PROBLEM DETAILS:
Reproduce only the lines of the material below that start at the line containing "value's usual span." and stop at the line containing "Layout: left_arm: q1". Keep both end lines.

--

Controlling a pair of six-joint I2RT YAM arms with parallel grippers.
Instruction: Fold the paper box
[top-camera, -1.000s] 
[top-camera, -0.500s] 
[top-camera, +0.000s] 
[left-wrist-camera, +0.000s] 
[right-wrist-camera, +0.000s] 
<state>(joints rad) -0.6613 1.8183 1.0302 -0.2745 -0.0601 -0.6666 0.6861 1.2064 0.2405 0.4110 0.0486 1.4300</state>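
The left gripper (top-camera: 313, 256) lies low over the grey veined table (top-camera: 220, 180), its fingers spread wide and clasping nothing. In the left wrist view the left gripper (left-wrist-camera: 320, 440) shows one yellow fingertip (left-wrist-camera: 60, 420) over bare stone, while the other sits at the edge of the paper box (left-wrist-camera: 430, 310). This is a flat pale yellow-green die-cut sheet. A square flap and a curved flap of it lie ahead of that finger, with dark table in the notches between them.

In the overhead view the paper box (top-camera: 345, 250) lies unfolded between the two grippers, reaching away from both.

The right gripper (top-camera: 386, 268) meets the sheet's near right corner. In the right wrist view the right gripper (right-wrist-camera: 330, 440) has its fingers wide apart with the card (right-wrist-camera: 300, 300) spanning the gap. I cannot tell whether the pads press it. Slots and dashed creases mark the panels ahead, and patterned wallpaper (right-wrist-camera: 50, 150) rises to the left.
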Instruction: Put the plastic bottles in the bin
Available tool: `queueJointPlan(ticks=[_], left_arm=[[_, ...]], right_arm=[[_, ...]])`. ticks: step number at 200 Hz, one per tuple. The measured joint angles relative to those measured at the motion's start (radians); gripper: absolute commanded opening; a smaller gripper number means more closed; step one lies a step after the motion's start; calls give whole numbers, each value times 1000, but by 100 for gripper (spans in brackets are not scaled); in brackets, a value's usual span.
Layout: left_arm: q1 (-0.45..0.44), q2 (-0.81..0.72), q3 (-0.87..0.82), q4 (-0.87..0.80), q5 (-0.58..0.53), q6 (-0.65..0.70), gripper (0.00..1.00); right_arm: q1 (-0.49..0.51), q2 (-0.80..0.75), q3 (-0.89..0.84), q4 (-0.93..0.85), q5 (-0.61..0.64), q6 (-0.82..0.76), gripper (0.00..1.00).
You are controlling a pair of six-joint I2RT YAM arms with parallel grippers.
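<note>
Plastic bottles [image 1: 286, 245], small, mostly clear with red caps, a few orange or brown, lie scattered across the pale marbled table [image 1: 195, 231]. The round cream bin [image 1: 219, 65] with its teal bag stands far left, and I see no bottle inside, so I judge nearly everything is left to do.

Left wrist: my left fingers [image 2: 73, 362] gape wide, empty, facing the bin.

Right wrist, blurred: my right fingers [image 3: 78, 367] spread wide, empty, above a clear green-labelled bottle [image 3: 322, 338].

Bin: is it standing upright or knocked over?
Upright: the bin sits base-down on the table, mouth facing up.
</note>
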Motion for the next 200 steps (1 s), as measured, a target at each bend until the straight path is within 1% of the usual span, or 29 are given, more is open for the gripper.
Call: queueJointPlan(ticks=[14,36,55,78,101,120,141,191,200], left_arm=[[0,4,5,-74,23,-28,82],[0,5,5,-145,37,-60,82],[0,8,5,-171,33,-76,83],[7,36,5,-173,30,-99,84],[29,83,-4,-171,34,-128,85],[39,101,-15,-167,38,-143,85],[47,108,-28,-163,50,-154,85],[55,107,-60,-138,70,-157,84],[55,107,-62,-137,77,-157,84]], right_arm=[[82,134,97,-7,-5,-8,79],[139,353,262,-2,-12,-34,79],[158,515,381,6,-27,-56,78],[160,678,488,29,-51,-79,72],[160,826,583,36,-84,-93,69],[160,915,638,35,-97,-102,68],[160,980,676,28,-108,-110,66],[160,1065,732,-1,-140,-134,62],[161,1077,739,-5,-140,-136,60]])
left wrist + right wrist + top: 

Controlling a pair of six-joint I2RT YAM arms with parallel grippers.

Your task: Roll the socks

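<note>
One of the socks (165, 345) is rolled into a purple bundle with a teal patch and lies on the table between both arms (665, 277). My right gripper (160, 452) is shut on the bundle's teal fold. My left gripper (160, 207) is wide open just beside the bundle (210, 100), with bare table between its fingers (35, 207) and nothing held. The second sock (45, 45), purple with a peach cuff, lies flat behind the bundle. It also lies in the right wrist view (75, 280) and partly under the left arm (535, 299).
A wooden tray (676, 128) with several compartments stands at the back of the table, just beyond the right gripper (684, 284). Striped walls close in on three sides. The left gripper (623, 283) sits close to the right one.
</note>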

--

RESPONSE TO THE EXERCISE:
Available tool: `queueJointPlan(ticks=[_], left_arm=[[_, ...]], right_arm=[[_, ...]])`. ticks: step number at 200 Hz, one per tuple. The measured joint angles relative to those measured at the motion's start (radians); gripper: absolute commanded opening; a smaller gripper number means more closed; step one lies a step after the motion's start; calls give whole numbers, each value times 1000, but by 100 for gripper (spans in brackets are not scaled); in brackets, a value's usual span.
Layout: left_arm: q1 (-0.45..0.44), q2 (-0.81..0.72), q3 (-0.87..0.82), q4 (-0.87..0.80), q5 (-0.58..0.53), q6 (-0.65..0.70), gripper (0.00..1.00); right_arm: q1 (-0.49..0.51), q2 (-0.80..0.75), q3 (-0.89..0.84), q4 (-0.93..0.85), q5 (-0.61..0.64), q6 (-0.82..0.76), gripper (0.00..1.00).

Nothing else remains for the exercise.